To combat these jeepney problems, the Department of Transporation issued Department Order No. 2017-011, also known as the Public Utility Vehicle Modernization Program (PUVMP), “a flagship program of the Duterte administration which envisions a restructured, modern, well-managed and environmentally sustainable transport sector where drivers and operators have stable, sufficient and dignified livelihoods while commuters get to their destinations quickly, safely and comfortably,” as defined by the Land Transportation Franchising and Regulatory Board (LTFRB) (para. 1).
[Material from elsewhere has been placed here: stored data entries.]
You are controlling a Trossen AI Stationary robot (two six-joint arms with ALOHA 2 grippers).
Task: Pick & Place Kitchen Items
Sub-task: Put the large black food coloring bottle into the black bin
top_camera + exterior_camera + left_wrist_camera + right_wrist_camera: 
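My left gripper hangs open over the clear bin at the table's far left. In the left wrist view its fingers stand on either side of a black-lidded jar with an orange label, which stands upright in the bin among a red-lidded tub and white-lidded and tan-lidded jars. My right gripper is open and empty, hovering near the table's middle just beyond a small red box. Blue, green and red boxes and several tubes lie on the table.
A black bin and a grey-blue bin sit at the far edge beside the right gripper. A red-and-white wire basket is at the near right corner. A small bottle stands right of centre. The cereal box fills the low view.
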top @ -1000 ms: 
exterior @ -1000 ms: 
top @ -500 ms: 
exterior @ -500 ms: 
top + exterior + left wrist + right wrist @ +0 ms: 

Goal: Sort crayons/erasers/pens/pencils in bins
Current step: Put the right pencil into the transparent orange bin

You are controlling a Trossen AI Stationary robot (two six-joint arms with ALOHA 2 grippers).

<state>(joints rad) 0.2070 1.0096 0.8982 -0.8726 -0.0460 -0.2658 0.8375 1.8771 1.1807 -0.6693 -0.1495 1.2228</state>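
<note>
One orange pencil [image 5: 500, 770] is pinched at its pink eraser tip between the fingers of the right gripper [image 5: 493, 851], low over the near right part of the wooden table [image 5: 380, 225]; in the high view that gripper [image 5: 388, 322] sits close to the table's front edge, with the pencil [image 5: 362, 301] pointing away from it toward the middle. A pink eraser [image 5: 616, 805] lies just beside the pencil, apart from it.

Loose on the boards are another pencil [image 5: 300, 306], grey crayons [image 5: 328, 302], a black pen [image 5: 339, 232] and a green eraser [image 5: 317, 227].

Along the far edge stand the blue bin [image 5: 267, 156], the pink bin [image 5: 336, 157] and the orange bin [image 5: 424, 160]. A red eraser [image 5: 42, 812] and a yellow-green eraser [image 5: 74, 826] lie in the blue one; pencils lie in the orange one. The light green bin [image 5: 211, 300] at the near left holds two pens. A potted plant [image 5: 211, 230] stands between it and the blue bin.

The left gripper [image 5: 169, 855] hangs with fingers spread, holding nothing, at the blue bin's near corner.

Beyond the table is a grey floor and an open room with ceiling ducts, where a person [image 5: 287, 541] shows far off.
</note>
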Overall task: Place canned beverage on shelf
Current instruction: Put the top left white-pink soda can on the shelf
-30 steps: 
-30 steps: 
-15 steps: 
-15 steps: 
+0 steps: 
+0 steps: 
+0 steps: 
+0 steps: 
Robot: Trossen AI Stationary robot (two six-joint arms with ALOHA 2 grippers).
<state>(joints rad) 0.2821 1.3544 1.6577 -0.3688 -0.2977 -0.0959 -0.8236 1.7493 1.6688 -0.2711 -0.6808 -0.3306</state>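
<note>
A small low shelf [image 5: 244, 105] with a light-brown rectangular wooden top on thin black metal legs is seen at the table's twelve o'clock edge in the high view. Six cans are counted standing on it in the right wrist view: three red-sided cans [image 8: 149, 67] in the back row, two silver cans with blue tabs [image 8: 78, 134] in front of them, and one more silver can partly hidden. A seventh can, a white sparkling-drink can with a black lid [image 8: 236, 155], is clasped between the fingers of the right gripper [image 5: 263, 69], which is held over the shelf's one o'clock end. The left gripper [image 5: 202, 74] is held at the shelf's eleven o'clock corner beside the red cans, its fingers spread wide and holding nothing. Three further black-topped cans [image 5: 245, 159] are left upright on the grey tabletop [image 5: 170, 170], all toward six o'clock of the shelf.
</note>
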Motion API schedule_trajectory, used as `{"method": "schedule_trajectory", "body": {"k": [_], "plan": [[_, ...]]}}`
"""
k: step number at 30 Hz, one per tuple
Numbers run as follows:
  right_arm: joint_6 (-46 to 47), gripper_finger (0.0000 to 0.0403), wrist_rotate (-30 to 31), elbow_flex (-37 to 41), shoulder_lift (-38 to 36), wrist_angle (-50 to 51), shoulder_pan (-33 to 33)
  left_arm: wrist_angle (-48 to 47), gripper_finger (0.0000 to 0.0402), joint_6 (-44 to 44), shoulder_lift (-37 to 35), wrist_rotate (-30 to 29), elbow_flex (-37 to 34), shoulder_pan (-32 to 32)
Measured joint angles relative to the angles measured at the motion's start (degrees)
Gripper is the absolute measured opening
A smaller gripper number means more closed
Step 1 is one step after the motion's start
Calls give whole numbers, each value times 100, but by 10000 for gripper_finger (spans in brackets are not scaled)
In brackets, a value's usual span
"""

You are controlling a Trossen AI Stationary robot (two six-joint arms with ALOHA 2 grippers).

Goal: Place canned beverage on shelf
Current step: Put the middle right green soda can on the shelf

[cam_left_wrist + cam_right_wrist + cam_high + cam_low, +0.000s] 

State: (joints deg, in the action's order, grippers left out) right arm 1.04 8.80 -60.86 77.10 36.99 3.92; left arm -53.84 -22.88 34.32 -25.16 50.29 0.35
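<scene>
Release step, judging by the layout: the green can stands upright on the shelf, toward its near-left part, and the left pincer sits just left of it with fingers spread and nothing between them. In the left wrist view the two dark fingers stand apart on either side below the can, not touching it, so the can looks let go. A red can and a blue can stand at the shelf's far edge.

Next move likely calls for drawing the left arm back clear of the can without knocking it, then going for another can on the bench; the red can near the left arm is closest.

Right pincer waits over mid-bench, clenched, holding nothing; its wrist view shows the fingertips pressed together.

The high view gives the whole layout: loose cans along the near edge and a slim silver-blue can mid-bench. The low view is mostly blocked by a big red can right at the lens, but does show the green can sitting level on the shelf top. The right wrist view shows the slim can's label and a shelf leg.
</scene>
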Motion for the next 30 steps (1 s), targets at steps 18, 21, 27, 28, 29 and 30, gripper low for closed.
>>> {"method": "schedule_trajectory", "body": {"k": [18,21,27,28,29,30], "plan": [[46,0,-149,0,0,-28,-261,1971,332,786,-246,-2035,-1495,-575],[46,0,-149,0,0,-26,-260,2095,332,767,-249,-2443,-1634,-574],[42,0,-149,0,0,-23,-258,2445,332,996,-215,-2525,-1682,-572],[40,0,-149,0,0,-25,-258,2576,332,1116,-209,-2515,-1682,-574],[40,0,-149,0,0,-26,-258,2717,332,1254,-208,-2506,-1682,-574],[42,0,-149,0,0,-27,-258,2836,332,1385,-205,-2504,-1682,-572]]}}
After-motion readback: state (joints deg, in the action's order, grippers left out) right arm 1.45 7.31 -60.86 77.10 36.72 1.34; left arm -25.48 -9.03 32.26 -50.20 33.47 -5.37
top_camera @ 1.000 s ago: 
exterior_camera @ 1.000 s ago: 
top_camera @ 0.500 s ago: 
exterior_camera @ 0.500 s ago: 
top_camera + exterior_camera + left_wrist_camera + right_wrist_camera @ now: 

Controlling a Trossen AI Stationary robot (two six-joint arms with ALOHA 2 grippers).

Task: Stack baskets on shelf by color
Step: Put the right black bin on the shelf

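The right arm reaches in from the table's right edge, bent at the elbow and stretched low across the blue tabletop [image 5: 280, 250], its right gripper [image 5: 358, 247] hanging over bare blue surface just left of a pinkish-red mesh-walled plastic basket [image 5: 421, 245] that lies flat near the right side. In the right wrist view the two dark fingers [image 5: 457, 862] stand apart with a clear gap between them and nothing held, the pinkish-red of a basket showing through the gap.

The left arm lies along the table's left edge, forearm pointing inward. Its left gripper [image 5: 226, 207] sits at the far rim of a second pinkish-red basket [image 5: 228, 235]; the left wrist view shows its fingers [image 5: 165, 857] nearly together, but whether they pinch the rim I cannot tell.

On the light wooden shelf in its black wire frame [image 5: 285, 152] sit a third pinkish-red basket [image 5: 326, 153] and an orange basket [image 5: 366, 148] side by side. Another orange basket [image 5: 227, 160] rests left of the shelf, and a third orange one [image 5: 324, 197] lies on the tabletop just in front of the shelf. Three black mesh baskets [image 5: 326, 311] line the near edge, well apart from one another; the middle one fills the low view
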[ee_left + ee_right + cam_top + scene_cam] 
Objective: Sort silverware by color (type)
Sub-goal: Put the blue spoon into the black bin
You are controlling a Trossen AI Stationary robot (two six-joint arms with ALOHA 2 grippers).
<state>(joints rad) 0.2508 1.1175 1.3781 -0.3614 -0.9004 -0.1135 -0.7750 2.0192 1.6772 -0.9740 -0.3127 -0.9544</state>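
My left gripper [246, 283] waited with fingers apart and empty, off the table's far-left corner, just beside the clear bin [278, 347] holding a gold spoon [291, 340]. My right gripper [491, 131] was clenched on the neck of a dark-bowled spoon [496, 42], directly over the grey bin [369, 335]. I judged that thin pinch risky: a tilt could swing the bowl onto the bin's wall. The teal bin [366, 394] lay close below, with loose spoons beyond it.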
This program aims to replace jeepneys (as well as buses and utility vans) 15 years old or older with newly improved “modernized” PUVs that are safe, ethical, and environmental- and cost-friendly.
Two kinds of jeepneys will be used for the jeepney modernization: electric jeeps and Euro-4 compliant jeeps, both of which are well-designed for the comfort of its passengers. Though the new, modernized jeepneys allow 20 to 22 riders to sit inside it, the riders would not have to squeeze each other in in order to fit. Windows are covered and some PUVs have an air conditioner. These are some of the new adjustments the government has added for the comfort and benefit of the riders.
To account for the security and safety of the jeepney riders, the new PUVs have been installed with CCTVs, GPS, and speed limiters according to Flores (2017, para. 20). Flores (2017) also said that people with disabilities (PWD) “will have easier access (para. 20)”, as opposed to the old jeepneys that do not give much access to PWDs; “safety officers will be assigned (para. 20)”. Riders may now ride PUVs to their hearts content, assured that their safety is prioritized.
The modernized PUV does not only benefit its riders, it will also benefit its driver. Castillo (2017) said that “cost would be cut significantly and drivers can take home more… All these are due to brand-new engines that require less maintenance (para. 5).” The earnings of a driver increases.
As the Philippine government instills the PUV modernization progam, jeepney drivers may have a difficult time adapting due to the required payment of the new jeepney—800 php a day. The government, however, has promised to give subsidy to the drivers (CNN Philippines staff, 2018, para. 13) and has partnered with Landbank and DBP in order to aid in carrying the funds (Land Transportation Franchising and Regulatory Board, n.d., para. 4). PUV drivers are to be engaged in training sessions that will equip them with the knowledge they need (Land Transportation Franchising and Regulatory Board, n.d., para. 4).
The Philippines will grow further as nation if public transportation works for the benefit of its citizens. With modernized PUVs, Filipinos would be better taken care of and protected—physically and emotionally—surrounded by an environment that reflects its heart and supports nature.